Andreas Henze gehörte zu den Pionieren: 1994 baute er seine erste Photovoltaikanlage mit bescheidenen 550 Watt. Schon 1996 folgte eine für damalige Verhältnisse riesige 70-Kilowatt-Anlage – eine Sensation. Bis 2012 trieb er den Ausbau voran, doch dann zwangen Kürzungen bei der Einspeisevergütung ihn, die Installation neuer Anlagen einzustellen und sich stattdessen auf die Planung zu konzentrieren.
Am 1. April 2000 trat das EEG in Kraft – ein Meilenstein, der die deutsche Energielandschaft veränderte, den Solarboom auslöste und weltweit Maßstäbe setzte. Zehn Jahre später, 2013, gründete sich die Bürgerenergiegenossenschaft Freisinger Land, um diese Dynamik zu erhalten.

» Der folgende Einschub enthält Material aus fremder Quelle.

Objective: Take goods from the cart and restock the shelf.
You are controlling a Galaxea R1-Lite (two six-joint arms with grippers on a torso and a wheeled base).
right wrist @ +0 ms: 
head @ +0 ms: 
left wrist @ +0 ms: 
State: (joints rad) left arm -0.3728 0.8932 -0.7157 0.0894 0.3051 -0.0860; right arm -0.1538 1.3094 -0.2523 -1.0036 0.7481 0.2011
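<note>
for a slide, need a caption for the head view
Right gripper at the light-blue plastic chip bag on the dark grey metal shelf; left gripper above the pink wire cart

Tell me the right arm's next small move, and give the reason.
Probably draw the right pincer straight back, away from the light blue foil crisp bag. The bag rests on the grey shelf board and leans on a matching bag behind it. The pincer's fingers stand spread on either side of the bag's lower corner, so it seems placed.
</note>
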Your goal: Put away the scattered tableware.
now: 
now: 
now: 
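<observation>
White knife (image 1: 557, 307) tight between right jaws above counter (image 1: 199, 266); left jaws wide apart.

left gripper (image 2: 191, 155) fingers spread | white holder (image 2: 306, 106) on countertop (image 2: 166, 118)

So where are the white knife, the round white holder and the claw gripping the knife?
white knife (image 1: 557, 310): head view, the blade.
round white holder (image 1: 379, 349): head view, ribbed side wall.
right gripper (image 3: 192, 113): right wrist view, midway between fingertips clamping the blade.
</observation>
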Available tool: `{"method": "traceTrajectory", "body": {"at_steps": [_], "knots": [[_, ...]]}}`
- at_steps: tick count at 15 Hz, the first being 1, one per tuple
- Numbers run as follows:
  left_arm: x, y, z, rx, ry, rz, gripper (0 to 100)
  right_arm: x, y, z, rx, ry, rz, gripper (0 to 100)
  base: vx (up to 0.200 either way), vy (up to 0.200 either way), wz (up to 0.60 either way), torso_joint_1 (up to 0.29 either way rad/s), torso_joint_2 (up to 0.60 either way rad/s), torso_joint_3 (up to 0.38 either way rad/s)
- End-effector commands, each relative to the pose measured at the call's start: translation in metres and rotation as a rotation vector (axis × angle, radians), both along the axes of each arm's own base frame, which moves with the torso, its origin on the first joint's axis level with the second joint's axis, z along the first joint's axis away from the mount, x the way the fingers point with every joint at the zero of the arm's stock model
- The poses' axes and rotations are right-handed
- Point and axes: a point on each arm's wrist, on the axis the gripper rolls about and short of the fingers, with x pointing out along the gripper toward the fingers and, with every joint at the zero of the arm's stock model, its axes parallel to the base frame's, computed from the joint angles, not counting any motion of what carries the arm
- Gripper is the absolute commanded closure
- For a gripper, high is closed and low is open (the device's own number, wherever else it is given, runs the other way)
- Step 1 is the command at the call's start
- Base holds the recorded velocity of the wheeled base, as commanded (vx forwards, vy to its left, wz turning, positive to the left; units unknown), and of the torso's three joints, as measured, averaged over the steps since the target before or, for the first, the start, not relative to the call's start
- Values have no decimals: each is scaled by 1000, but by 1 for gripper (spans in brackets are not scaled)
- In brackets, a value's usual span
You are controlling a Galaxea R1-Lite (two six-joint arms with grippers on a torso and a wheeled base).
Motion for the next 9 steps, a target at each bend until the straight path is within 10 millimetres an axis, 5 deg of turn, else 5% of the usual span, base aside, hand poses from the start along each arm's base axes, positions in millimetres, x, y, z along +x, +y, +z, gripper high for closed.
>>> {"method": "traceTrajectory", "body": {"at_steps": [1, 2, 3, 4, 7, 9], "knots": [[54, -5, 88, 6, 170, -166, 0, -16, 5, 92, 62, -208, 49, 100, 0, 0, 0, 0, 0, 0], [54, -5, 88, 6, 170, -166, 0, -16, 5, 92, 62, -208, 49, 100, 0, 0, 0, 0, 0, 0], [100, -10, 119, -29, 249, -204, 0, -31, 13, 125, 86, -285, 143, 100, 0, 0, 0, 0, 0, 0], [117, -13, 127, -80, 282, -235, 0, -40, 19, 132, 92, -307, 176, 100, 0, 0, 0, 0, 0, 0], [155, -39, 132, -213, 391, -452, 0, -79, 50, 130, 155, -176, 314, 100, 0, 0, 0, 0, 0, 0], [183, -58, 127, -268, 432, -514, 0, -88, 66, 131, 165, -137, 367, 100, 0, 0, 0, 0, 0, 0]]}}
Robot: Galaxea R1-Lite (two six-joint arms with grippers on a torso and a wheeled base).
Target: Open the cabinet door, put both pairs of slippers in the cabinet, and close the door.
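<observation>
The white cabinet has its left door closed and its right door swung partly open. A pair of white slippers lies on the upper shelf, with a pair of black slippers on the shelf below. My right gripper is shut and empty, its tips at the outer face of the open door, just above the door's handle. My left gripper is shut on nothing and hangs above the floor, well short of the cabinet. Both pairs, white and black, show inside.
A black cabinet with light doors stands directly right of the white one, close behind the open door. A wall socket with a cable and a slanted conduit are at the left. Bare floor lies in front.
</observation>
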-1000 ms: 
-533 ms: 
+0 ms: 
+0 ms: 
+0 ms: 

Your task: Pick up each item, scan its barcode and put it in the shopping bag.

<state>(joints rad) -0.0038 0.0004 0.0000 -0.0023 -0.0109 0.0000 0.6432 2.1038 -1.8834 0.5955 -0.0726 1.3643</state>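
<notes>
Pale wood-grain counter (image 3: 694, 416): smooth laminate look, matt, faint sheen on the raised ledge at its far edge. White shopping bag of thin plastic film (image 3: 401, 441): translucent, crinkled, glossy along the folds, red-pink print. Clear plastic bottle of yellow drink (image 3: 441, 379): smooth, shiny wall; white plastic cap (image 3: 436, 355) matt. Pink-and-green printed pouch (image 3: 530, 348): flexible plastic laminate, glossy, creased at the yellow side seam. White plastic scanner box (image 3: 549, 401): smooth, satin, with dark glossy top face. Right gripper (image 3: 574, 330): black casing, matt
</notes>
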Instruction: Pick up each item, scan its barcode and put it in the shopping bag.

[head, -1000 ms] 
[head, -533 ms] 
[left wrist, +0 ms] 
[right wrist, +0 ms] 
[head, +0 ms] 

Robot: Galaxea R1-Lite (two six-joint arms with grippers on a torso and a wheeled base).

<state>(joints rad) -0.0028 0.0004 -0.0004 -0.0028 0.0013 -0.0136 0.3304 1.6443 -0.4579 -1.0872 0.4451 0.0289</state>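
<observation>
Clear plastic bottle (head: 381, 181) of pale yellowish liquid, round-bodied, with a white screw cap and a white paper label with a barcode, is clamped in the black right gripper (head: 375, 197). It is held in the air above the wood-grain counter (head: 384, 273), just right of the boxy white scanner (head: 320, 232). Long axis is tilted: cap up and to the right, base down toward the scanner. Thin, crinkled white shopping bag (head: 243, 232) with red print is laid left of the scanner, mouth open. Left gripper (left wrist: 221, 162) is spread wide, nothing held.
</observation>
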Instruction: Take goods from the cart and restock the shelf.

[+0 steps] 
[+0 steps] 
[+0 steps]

Heute betreibt die Genossenschaft Dach-Solaranlagen und Solarparks mit einer Gesamtleistung von 4,6 Megawatt. Dazu kommt ein Ladenetz mit 73 Stationen, und 1.300 Kunden werden mit Ökostrom versorgt. Aktuell laufen Pläne für zehn weitere Windräder mit einer kombinierten Leistung von 64 Megawatt – vier davon erhielten bereits im März die Genehmigung.
Die Genossenschaft baut ihre Projekte weiter aus. Die wachsende Infrastruktur und die steigende Kundenzahl zeigen, wie nachhaltig die frühen Anstrengungen und politischen Weichenstellungen wirken. Vom Kleinen zum Großen: Dieser Wandel von dezentralen Anlagen hin zur industriellen Energieerzeugung markiert einen entscheidenden Schritt in der deutschen Energiewende.